NAME¶
Text::Reflow - Perl module for reflowing text files using Knuth's paragraphing
algorithm.
SYNOPSIS¶
use Text::Reflow qw(reflow_file reflow_string reflow_array);
reflow_file($infile, $outfile, key => value, ...);
$output = reflow_string($input, key => value, ...);
$output = reflow_array(\@input, key => value, ...);
DESCRIPTION¶
These routines will reflow the paragraphs in the given file, filehandle, string
or array using Knuth's paragraphing algorithm (as used in TeX) to pick
"good" places to break the lines.
Each routine takes ascii text data with paragraphs separated by blank lines and
reflows the paragraphs. If two or more lines in a row are "indented"
then they are assumed to be a quoted poem and are passed through unchanged
(but see below)
The reflow algorithm tries to keep the lines the same length but also tries to
break at punctuation, and avoid breaking within a proper name or after certain
connectives ("a", "the", etc.). The result is a
file with a more "ragged" right margin than is produced by
"fmt" or "Text::Wrap" but it is easier to read since fewer
phrases are broken across line breaks.
For "reflow_file", if $infile is the empty string, then the input is
taken from STDIN and if $outfile is the empty string, the output is written to
STDOUT. Otherwise, $infile and $outfile may be a string, a FileHandle
reference or a FileHandle glob.
A typical invocation is:
reflow_file("myfile", "");
which reflows the whole of
myfile and prints the result to STDOUT.
KEYWORD OPTIONS¶
The behaviour of Reflow can be adjusted by setting various keyword options.
These can be set globally by referencing the appropriate variable in the
Text::Reflow package, for example:
$Text::Reflow::maximum = 80;
$Text::Reflow::optimum = 75;
will set the maximum line length to 80 characters and the optimum line length to
75 characters for all subsequent reflow operations. Or they can be passed to a
reflow_ function as a keyword parameter, for example:
$out = reflow_string($in, maximum => 80, optimum => 75);
in which case the new options only apply to this call.

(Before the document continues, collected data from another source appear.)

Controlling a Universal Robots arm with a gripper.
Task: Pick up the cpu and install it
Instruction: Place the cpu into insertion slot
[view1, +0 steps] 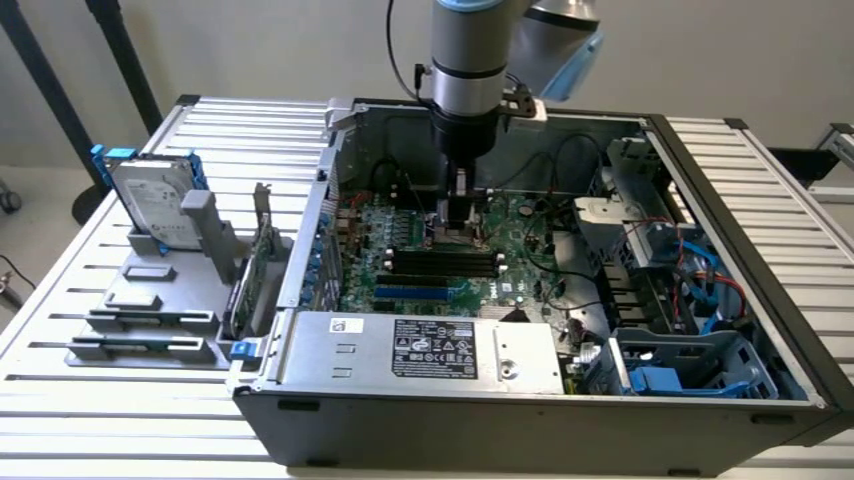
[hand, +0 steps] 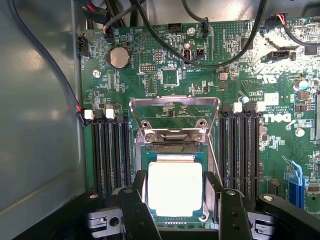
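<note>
The cpu (hand: 175, 189), a small square chip with a bright silver top and a thin green rim, lies level in or just over the open socket (hand: 174, 148) on the green motherboard (hand: 165, 75). My gripper (hand: 175, 176) reaches down into the computer case, with one dark finger (hand: 140, 192) against one edge of the chip and the other against the opposite edge, shut on it. In the exterior view the gripper (view1: 461, 222) hangs straight down from the arm, right at the board in the middle of the open case (view1: 534, 410). The chip is hidden there.
The socket's metal load plate (hand: 174, 112) stands flipped open beyond the chip. Black memory slots (hand: 107, 155) flank the socket, and black cables (hand: 210, 55) cross the board. At the exterior view's left, a hard drive in a blue frame (view1: 147, 195) and grey blocks (view1: 147, 310) sit outside the case.
</note>
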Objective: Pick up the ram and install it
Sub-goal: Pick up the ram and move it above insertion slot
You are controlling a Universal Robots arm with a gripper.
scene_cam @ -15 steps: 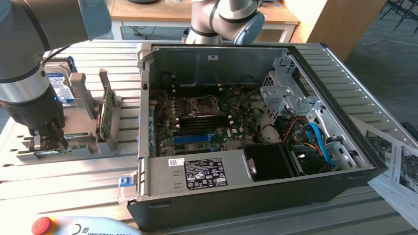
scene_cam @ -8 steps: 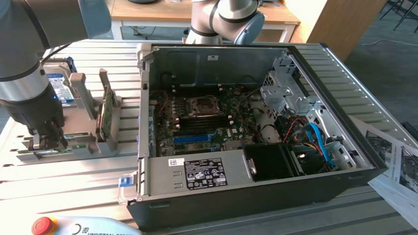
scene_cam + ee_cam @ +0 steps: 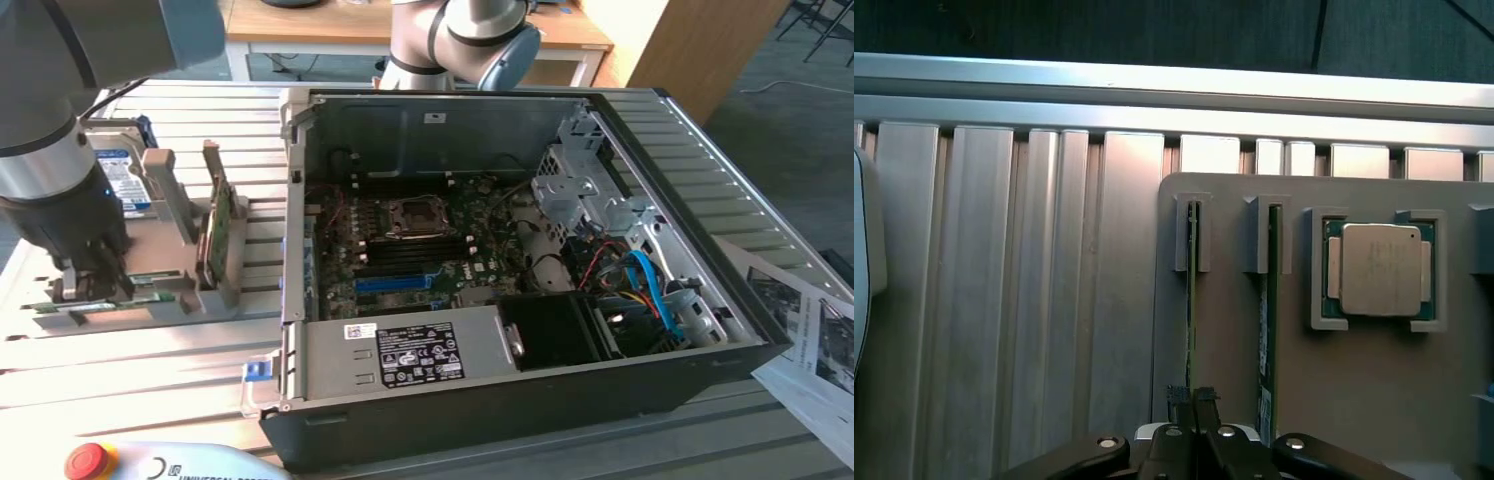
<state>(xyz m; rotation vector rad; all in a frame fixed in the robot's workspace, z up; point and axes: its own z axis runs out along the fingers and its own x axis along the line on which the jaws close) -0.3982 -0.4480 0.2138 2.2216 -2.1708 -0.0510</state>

The following options are currently implemented, with their default values:
- optimum => [65]
- The optimum line length in characters. This can be either a
number or a reference to an array of numbers: in the latter case, each
optimal line length is tried in turn for each paragraph, and the one which
leads to the best overall paragraph is chosen. This results in less ragged
paragraphs, but some paragraphs will be wider or narrower overall than
others.
- maximum => 75
- The maximum allowed line length.
- indent => ""
- Each line of output has this string prepended. "indent
=> string" is equivalent to "indent1 => string, indent2
=> string".
- indent1 => ""
- A string which is used to indent the first line in any
paragraph.
- indent2 => ""
- A string which is used to indent the second and subsequent
line in any paragraph.
- quote => ""
- Characters to strip from the beginning of a line before
processing. To reflow a quoted email message and then restore the quotes
you might want to use
quote => "> ", indent => "> "
- skipto => ""
- Skip to the first line starting with the given pattern
before starting to reflow. This is useful for skipping Project Gutenberg
headers or contents tables.
- skipindented => 2
- If "skipindented" = 0 then all indented lines are
flowed in with the surrounding paragraph. If "skipindented" = 1
then any indented line will not be reflowed. If "skipindented" =
2 then any two or more adjacent indented lines will not be reflowed. The
purpose of the default value is to allow poetry to pass through unchanged,
but not to allow a paragraph indentation from preventing the first line of
the paragraph from being reflowed.
- noreflow => ""
- A pattern to indicate that certain lines should not be
reflowed. For example, a table of contents might have a line of dots. The
option:
noreflow => '(\.\s*){4}\.'
will not reflow any lines containing five or more consecutive dots.
- frenchspacing => 'n'
- Normally two spaces are put at the end of a sentance or a
clause. The "frenchspacing" option (taken from the TeX macro of
the same name) disables this feature.
- oneparagraph => 'n'
- Set this to 'y' if you want the whole input to be flowed
into a single paragraph, ignoring blank lines in the input.
- semantic => 30
- This parameter indicates the extent to which semantic
factors matter (breaking on punctuation, avoiding a break within a clause
etc.). Set this to zero to minimise the raggedness of the right margin, at
the expense of readability.
- namebreak => 10
- Penalty for splitting up a name
- sentence => 20
- Penalty for sentence widows and orphans (ie splitting a
line immediately after the first word in a sentence, or before the last
word in a sentence)
- independent => 10
- Penalty for independent clause widows and orphans.
- dependent => 6
- Penalty for dependent clause widows and orphans.
- shortlast => 5
- Penalty for a short last line in a paragraph (one or two
words).
- connpenalty => 1
- Multiplier for the "negative penalty" for
breaking at a connective. In other words, increasing this value makes
connectives an even more attractive place to break a line.
EXPORT¶
None by default.
AUTHOR¶
Original "reflow" perl script written by Michael Larsen,
larsen@edu.upenn.math.
Modified, enhanced and converted to a perl module with XSUB by Martin Ward,
martin@gkc.org.uk
SEE ALSO¶
perl(1).
See "TeX the Program" by Donald Knuth for a description of the
algorithm used.